## Problem to work on
Using the material below, print the line that contains "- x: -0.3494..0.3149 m", the line that contains "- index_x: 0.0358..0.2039", and every line in between, exactly and nothing else.

## Supplied material
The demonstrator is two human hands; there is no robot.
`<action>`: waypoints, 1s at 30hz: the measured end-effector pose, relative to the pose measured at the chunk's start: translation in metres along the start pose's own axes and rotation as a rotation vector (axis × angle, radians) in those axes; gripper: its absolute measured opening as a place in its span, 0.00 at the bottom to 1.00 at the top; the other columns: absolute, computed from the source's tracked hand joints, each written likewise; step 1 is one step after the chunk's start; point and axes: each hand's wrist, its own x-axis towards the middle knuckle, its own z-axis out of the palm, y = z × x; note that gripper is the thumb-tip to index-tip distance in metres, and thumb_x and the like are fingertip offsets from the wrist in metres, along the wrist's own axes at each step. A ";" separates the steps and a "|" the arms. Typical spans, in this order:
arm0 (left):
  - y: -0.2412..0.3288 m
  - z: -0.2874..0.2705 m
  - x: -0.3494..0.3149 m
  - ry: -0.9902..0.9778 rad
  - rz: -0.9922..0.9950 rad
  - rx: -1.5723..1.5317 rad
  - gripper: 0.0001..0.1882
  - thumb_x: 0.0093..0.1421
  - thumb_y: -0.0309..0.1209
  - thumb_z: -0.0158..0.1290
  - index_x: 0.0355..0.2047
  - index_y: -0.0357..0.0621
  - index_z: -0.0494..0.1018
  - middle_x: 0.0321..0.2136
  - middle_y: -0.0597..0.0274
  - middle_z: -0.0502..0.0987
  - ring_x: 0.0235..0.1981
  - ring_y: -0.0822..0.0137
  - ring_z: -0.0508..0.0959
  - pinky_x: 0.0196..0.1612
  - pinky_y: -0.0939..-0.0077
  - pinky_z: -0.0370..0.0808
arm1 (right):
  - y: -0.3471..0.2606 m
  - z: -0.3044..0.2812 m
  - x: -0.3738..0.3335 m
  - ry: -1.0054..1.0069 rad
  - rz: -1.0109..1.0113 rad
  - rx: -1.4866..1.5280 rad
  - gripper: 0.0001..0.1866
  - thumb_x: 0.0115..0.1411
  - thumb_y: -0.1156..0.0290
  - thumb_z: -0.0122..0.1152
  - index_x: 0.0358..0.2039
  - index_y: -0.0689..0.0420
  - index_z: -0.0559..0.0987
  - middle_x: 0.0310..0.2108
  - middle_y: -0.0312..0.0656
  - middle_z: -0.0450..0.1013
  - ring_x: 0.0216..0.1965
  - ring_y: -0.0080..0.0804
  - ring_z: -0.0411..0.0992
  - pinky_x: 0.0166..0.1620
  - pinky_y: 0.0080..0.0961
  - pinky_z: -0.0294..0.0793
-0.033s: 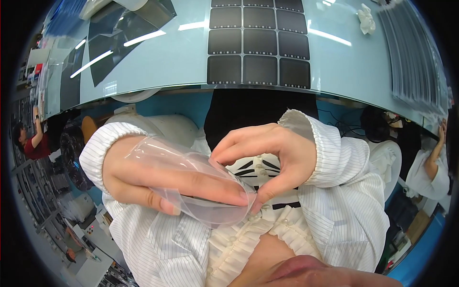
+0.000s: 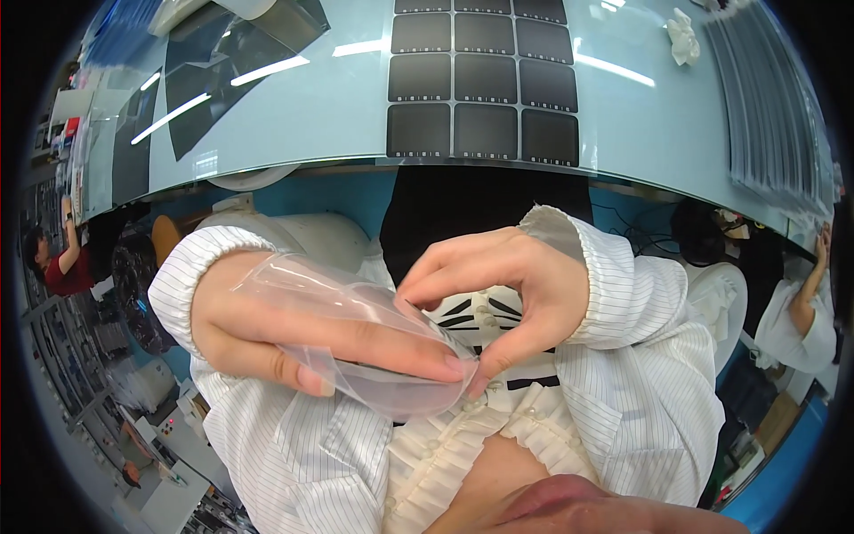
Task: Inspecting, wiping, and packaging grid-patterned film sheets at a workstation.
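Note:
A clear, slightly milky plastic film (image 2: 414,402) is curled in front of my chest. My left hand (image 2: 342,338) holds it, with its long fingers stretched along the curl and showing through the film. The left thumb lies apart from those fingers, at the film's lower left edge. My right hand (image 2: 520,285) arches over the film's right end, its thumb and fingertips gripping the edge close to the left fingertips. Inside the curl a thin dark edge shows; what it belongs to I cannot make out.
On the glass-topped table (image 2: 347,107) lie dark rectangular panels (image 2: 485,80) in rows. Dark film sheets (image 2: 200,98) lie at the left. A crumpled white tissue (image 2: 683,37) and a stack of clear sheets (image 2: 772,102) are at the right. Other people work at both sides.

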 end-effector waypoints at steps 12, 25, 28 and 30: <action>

## Response box
  - x: -0.3494..0.3149 m
  - ry: -0.9902..0.9778 rad
  - rz: -0.9922..0.9950 rad
  - rx: -1.5723..1.5317 rad
  - gripper: 0.0001..0.1882
  - thumb_x: 0.0093..0.1421
  - thumb_y: -0.0309..0.1209
  - thumb_z: -0.0158..0.1290
  - index_x: 0.0355..0.2047
  - index_y: -0.0357..0.0621
  - index_z: -0.0494..0.1018
  - middle_x: 0.0321..0.2136
  - middle_y: -0.0597..0.0274
  - middle_z: -0.0502..0.0987
  - ring_x: 0.0235..0.1981
  - ring_y: -0.0822..0.0137
  - ring_z: -0.0508..0.0959
  - pinky_x: 0.0196..0.1612
  - pinky_y: -0.0939..-0.0077
  - pinky_z: -0.0370..0.0808
arm1 (right):
  - y: -0.3471..0.2606 m
  - z: -0.3044..0.2812 m
  - x: -0.3738..0.3335 m
  - ry: -1.0054..1.0069 rad
  - rz: -1.0109..1.0113 rad
  - rx: -1.4866..1.5280 rad
  - gripper: 0.0001..0.1866
  - thumb_x: 0.0115..0.1411
  - thumb_y: -0.1156..0.0290
  - thumb_z: -0.0122..0.1152
  - index_x: 0.0358..0.2039

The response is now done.